ORDONNANCE DE RÉFÉRÉ

rendue le 20 décembre 2017

par G H, Vice-Présidente au Tribunal de Grande Instance de Paris, tenant l’audience publique des référés par délégation du Président du Tribunal,

Assistée de E F, Greffière.

DEMANDERESSE

Madame Z Y veuve X, comparante en personne

[…]

[…]

représentée par Maître Valérie GUILLIN de la SCP BOURGEON MERESSE GUILLIN BELLET & ASSOCIES, avocats au barreau de PARIS – #P0166

DEFENDERESSE

Société JONAS SAS

[…]

[…]

représentée par Me Grégory LEPROUX, avocat au barreau de PARIS – #C2303

DÉBATS

A l’audience du 06 Décembre 2017, tenue publiquement, présidée par G H, Vice-Présidente, assistée de E F, Greffière,

Nous, Président,

Après avoir entendu les parties comparantes ou leur conseil,

Par acte sous seing privé du 1er novembre 2015, Mme Z Y veuve X a cédé à la SARL JONAS en cours de formation son fonds de commerce de café restaurant hôtel meublé connu sous l’enseigne HOTEL JONAS exploité dans un immeuble situé […] à Paris 13e.

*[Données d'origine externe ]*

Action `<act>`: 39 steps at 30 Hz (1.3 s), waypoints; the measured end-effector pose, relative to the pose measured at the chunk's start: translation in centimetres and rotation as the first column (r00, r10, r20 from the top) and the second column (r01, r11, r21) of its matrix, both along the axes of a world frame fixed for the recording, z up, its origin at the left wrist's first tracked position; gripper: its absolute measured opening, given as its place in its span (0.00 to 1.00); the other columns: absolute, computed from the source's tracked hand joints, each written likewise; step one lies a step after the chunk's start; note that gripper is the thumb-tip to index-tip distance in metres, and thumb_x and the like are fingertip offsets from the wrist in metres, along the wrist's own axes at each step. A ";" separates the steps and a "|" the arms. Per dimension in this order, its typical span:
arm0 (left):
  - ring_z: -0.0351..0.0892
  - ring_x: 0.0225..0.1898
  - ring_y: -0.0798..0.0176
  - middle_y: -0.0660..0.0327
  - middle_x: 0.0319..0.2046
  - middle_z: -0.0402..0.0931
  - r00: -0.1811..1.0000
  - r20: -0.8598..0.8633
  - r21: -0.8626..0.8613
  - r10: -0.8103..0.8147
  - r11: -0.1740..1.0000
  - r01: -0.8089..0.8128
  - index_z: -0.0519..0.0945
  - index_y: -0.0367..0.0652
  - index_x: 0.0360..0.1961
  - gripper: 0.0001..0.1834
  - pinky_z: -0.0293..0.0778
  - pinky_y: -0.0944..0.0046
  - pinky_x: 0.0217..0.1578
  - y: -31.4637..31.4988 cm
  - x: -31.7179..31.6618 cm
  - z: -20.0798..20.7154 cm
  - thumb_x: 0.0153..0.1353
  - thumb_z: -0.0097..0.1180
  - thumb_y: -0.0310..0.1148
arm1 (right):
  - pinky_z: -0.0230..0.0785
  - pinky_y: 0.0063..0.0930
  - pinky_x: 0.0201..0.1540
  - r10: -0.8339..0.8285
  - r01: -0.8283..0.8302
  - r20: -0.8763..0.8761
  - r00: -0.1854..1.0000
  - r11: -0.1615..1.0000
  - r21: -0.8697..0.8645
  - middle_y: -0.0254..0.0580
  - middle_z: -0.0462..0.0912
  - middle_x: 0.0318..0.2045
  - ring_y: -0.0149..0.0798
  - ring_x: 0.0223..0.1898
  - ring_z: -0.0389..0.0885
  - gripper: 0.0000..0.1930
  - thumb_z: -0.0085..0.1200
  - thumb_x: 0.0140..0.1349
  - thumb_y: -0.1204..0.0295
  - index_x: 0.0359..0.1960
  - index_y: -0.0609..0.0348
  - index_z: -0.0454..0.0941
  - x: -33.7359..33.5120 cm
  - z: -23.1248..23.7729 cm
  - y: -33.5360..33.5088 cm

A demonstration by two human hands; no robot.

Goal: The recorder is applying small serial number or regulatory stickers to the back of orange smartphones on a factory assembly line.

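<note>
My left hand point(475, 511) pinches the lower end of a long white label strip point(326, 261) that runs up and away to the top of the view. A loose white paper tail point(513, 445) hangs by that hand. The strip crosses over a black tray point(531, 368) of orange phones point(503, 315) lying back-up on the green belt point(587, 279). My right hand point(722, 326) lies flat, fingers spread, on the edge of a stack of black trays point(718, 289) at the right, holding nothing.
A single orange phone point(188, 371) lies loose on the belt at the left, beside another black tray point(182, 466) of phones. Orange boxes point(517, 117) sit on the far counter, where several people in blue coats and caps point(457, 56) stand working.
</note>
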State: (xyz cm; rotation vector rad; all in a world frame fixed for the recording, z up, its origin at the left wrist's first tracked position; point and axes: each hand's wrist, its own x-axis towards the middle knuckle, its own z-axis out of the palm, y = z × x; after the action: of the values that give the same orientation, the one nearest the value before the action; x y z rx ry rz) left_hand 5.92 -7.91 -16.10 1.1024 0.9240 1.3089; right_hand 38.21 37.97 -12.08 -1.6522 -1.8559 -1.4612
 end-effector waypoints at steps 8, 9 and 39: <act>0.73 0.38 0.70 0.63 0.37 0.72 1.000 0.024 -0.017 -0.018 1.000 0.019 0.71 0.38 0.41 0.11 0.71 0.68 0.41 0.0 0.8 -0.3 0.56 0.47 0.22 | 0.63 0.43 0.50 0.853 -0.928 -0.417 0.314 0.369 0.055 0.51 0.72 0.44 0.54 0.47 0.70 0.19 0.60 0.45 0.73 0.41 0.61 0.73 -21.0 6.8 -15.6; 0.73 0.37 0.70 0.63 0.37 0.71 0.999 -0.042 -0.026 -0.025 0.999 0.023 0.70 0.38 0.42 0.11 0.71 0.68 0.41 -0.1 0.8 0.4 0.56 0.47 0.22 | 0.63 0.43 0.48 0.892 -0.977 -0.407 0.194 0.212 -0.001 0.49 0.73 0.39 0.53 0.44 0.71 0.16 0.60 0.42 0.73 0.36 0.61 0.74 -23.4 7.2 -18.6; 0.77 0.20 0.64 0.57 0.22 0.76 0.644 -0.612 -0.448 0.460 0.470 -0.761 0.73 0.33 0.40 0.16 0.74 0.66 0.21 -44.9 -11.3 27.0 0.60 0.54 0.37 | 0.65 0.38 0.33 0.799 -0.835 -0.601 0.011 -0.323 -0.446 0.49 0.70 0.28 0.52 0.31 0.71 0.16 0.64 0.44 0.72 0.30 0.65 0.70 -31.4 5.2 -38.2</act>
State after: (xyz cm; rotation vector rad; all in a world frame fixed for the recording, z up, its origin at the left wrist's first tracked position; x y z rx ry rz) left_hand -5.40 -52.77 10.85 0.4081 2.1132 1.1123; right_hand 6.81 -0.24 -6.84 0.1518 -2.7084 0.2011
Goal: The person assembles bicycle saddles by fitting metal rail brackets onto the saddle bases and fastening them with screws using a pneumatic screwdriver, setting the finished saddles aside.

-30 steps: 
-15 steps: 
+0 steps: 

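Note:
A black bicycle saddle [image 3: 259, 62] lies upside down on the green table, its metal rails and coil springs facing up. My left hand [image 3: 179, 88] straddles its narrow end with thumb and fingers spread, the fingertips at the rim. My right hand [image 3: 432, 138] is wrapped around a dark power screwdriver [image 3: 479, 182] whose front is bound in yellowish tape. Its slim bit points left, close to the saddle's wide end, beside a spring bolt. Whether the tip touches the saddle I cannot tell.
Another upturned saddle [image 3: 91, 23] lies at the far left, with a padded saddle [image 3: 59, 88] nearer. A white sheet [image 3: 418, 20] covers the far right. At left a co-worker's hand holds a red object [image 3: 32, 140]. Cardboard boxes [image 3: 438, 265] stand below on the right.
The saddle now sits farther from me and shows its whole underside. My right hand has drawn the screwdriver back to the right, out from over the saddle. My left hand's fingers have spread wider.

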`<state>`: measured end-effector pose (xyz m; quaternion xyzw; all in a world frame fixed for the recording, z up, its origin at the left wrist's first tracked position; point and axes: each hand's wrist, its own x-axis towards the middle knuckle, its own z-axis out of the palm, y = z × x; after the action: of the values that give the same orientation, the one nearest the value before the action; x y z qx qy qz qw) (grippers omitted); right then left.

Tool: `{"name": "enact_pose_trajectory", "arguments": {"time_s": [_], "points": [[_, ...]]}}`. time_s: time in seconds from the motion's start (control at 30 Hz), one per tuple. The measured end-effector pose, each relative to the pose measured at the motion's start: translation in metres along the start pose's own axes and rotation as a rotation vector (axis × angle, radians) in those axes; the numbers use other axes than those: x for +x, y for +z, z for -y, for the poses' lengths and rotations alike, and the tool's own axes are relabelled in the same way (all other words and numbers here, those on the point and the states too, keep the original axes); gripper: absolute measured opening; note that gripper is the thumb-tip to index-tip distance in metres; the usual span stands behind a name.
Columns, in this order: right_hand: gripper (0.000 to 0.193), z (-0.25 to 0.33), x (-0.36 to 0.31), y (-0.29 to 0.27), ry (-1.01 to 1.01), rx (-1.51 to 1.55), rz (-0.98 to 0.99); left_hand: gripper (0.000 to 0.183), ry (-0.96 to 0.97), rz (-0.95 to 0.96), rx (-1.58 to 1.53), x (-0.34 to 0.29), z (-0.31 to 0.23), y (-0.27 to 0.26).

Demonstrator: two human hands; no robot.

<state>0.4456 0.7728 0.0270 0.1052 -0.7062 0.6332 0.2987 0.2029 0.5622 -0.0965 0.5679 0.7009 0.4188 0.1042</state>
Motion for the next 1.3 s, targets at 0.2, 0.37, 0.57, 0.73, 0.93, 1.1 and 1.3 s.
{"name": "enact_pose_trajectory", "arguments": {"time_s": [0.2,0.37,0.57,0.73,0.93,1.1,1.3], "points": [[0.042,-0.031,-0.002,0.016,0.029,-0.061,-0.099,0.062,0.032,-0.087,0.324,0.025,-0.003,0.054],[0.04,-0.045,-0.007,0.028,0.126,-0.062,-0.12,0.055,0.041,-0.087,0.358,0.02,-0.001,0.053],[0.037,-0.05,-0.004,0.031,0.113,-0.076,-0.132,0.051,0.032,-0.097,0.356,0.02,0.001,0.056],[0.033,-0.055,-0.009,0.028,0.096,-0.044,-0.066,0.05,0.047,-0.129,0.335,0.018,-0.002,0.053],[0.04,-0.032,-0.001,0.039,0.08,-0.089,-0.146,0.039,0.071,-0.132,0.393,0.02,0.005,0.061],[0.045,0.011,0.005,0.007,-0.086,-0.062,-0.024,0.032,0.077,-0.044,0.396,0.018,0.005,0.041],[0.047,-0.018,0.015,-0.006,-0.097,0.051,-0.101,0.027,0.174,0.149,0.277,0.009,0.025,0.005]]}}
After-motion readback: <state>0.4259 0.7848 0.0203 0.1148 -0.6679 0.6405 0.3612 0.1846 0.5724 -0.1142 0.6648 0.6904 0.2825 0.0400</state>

Par acte sous seing privé du 1er novembre 2015, Mme Z Y veuve X a donné à bail commercial à la SARL JONAS en cours de formation des locaux :

— au rez-de-chaussée : une salle de café restaurant, arrière cuisine, cuisine, une chambre donnant sur la rue Jonas et deux autres chambres à la suite,

— au premier étage en montant l’escalier à gauche : trois chambres desservies par galerie ouverte toutes trois à usage commercial,

— au deuxième étage : deux logements l’un sur la rue Jonas et le deuxième sur la […],

dépendant de l’immeuble situé […], angle 6 et […] à Paris 13e, pour une durée de neuf ans à compter du 1er novembre 2015, moyennant un loyer mensuel de 2000 euros TTC.

Par acte sous seing privé du 30 novembre 2015 passé entre Mme Z Y veuve X et la société JONAS, désormais immatriculée au registre du commerce et des sociétés, la cession de fonds de commerce du 1er novembre 2015 a été annulée et le bail commercial du 1er novembre 2015 a été résilié.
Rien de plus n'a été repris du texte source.